Urgency determination guidelines

Urgency describes the criticality of service function unavailability for users of the service:

Urgency Service functions
High At least one of the following service functions is impaired:

– All ONLINE Functions

– All Front Office Functions

Medium At least one of the following service functions is impaired:

– All Back Office Functions.

Low Any  other Functions

Priority attachment guidelines

Priority is the relationship between the impact and the urgency, which determines the sequence of incident solving:

    Impact

 

Urgency

For the entire company or online clients For a user group For a user
High Very high Medium Low
Medium Very high Medium Low
Low High Low Low

Priority

Priority indicates parameters applied when resolving incidents or performing service support activities:

Priority Response time Resolution time
Very high 30 minutes. 4 hours
High 30 minutes. 8 hours
Medium 30 minutes. 12 hours
Low 30 minutes. 48 hours

Response time – a period of time it takes the service provider to start resolving an incident or performing service support.

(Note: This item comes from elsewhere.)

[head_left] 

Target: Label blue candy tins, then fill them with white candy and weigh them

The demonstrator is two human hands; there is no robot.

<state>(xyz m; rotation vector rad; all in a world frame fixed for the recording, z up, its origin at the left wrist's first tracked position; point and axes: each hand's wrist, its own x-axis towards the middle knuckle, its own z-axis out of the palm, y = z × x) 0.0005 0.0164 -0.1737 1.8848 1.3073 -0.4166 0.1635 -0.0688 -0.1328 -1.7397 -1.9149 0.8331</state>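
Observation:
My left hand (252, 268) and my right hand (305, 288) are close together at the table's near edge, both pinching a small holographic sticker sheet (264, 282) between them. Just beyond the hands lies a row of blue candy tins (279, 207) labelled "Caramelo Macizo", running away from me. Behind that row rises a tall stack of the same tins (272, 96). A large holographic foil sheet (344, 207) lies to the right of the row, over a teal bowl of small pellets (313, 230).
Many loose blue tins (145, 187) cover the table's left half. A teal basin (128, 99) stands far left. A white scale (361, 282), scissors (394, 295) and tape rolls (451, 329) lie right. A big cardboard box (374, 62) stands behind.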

Resolution time – a period of time it takes the service provider to resolve an incident or perform service support.

Service quality

Service Activity Description Priority Quality Service Definition
Average time to respond to incidents Average time taken for IT to start to resolve an incident Very high 30 minutes
High 30 minutes.
Medium 30 minutes.
Low 30 minutes.
Average incident resolution time Average time taken for IT to resolve an incident Very high 4 hours
High 8 hours
Medium 12 hours
Low 48 hours

8 BACKUP POLICY

Full and incremental backups protect and preserve corporate network information and should be performed on a regular basis for system logs and technical documents that are not easily replaced, have a high replacement cost or are considered critical.  Backup media should be stored in a secure and geographically separate location from the original and isolated from environmental hazards.  Backup network components, cabling and connectors, power supplies, spare parts and relevant documentation should be stored in a secure area on-site as well as at other corporate locations.

Network-specific data and document retention policies specify what records must be retained and for how long.  All network organizations are accountable for carrying out instructions for records management in their organization.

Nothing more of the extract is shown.